Background technology
The principle of nearest neighbor algorithm (kNN) can be described below: two relations with the example of minimum distance are the most closely.Therefore, if an example has disappearance (no matter disappearance is at conditional attribute or decision attribute), other do not lack the distance of example with data centralization can to calculate it, then find with its nearest example, finally, the value of missing data just replaces by the value (Category Attributes) on this attribute of example of its minimum distance or mean value (connection attribute).
Because arest neighbors method is the Lazy learning method (Lazy Learning) of instance-based learning, because it actual not according to a sorter of training sample structure, but first all training samples are stored, in the time will classifying, just carry out computing temporarily.Certainly, if when user can not specify k value, need in advance from training sample study k value.With active learning (Active Learning) method, as decision tree inductive method is compared with neural net method, what a disaggregated model the latter has just constructed before classifying; Therefore the former, because be Lazy learning method, when training sample number increases sharply, can cause the calculated amount of nearest neighbor algorithm to increase sharply.Due to effectively indexing means support, this problem is resolved.So nearest neighbor algorithm is widely used, for example, fill missing data, classification etc.Due to easy understanding, simple to operate, successful all has widespread use in scientific research or real life.For example, when various examples are classified, the classification accurate rate of nearest neighbor algorithm is all very high in two class problems or multiclass problem.Aspect filling missing data, arest neighbors method is the most popular cold chucking method, in 1967, proposes first, be embedded in some common softwares at present, for example, SAS etc.
But there are some obvious shortcomings in arest neighbors filling algorithm: 1, the computing method of Euclidean distance; 2, the value of k; 3, different example values is identical.
Most of arest neighbors filling algorithms are used Euclidean distance formula to calculate the distance of two examples.But a lot of documents have proved that Euclidean distance formula can not well process discrete type, continuity or mixed type attribute.And in practical application, various dissimilar attributes exist simultaneously, for example, connection attribute, binary attribute, unordered discrete type and in order discrete type etc. (in the present invention, also noncontinuity attribute being referred to as to Category Attributes).
The value of parameter k in kNN fill method is but a problem meriting attention very much.In experiment, if k has got greatly, may easily cause randomness too serious, if k gets little, number of samples is just not much of that, does not reach the standard (from the viewpoint of the non-science meaning, wish large sample capacity at least want more than 30) of large sample capacity in statistical significance.And data set is different, best k value is also different, and the optimum of k is chosen and will be obtained by experiment conventionally, and this must increase the complexity of experiment.This is a publicity difficult problem, so the value of k has obtained a lot of experts' attention, has suggestion k=5(to work as n>100, and n is the number of data set missing data).Careful reader can find, all will get a k example having determined oneself is filled at all disappearance examples of whole data centralization.This is obviously unreasonable, because likely some examples are filled dry straightly when k=5, and the 5th neighbours of other example may be the isolated points of oneself.Therefore, it is irrational that a data set is got to same k value, and unusual difficult the getting of such k.
Summary of the invention
The object of the present invention is to provide simple and effective missing values fill method.The method can solve distance calculate unreasonable with arest neighbors k value to the same problem of all disappearance examples.First the present invention defines a kind of simple and effective distance calculating method, then uses the mode of sparse coding to select suitable k value to each disappearance example, finally by the k value obtaining, selects k nearest intact unfounded example of disappearance example to carry out missing values filling.
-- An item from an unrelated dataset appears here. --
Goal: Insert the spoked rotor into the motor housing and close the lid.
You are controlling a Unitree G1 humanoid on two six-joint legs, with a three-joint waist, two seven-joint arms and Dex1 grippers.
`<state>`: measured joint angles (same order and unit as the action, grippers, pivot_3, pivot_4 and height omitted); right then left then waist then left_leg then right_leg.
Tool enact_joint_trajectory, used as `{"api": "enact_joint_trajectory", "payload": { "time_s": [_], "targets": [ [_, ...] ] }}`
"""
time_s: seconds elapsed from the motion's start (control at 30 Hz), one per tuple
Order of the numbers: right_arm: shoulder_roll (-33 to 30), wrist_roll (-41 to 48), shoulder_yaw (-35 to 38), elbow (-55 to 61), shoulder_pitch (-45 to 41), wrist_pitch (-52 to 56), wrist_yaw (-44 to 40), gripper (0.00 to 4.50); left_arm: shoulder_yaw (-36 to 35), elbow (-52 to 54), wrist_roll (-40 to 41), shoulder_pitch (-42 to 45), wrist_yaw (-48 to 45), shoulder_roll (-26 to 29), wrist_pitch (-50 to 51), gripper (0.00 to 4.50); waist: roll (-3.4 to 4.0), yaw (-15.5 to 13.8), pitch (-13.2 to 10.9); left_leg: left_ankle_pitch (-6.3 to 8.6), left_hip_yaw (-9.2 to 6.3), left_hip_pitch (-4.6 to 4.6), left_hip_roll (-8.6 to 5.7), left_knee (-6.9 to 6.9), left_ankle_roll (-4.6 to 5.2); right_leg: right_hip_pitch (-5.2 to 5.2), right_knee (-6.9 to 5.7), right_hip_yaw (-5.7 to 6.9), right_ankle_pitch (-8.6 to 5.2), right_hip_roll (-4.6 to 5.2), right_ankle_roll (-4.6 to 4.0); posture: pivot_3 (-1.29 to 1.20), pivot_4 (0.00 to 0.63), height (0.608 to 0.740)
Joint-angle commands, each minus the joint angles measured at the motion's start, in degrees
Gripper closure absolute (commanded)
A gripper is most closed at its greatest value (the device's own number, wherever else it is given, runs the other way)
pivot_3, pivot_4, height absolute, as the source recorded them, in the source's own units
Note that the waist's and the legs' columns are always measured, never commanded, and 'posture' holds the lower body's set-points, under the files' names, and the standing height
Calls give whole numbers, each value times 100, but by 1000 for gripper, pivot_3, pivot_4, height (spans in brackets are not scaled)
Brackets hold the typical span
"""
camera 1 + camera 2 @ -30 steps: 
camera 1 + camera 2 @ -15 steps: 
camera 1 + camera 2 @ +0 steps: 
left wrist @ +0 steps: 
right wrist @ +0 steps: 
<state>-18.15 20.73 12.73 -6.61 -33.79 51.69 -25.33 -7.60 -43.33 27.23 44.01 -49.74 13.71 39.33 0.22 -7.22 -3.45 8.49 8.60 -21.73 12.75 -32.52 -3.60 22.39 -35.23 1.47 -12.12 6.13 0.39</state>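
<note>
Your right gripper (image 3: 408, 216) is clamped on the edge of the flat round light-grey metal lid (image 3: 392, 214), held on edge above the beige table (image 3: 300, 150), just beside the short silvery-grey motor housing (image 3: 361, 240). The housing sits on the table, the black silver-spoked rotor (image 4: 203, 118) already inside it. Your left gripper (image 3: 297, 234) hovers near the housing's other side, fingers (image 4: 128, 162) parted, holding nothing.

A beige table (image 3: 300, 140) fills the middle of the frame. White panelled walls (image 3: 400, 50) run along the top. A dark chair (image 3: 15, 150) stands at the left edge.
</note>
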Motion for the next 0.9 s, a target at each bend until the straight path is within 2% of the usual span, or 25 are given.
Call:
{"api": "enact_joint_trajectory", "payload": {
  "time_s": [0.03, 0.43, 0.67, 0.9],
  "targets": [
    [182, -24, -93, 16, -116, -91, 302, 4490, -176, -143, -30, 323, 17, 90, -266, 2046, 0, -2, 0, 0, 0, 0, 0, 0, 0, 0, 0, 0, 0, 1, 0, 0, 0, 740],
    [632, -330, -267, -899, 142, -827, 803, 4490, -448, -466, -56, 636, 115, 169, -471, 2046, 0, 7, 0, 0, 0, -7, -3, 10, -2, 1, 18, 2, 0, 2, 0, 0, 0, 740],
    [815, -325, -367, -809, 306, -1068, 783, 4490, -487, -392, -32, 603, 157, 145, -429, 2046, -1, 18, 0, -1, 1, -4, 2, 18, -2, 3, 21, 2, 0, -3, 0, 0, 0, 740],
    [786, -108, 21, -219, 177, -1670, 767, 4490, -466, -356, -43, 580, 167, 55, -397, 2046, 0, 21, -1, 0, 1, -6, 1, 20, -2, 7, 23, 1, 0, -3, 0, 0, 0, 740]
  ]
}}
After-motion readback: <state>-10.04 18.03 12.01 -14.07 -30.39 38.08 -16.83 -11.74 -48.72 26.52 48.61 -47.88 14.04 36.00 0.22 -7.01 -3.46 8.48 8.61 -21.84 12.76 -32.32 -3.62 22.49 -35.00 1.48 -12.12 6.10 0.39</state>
Technical scheme of the present invention comprises the steps:
(1) attribute is divided into five classes: continuous type, symmetrical binary type, asymmetric binary type, unordered discrete type and in order discrete type;
And define the distance calculating formula of inhomogeneity attribute instance;
(2) each disappearance example is selected to nearest k training example, choose the attribute that meets this disappearance example most simultaneously;
(3) calculate disappearance example with the distance of all training examples, choose nearest k intact unfounded example, then use this k intact unfounded example to carry out missing values filling to disappearance example.
Wherein, the distance calculating formula of inhomogeneity attribute instance is as follows:
Mixed type:
wherein
representing whether example i and j have deficient phenomena, if had, is 0, otherwise is that 1, f is f generic attribute in five generic attributes, and n is attribute number, d
ij fbe the distance of example i and j f generic attribute;
Two continuous types:
wherein n representative has n connection attribute in example i and j, Ai, and k is the property value of k attribute of example i,
the mean value of n connection attribute in example i;
Symmetrical binary type:
asymmetric binary type:
wherein q represents the number that the value of example i and example j is " 1 ", r represents that example i value is the number that the value of " 0 " and example j is " 1 ", s represents that example i value is the number that the value of " 1 " and example j is " 0 ", and t represents that example i value is the number that the value of " 0 " and example j is " 0 ";
Unordered discrete type:
wherein, p is the data set number of unordered discrete type attribute, and m has the number of same alike result value in two examples;
Distance between discrete type: A and B is in order:
It is inhomogeneous apart from computational problem that step of the present invention (1) solves attribute.This has well solved the single irrationality that all kinds unification is calculated with Euclidean distance of algorithm in the past.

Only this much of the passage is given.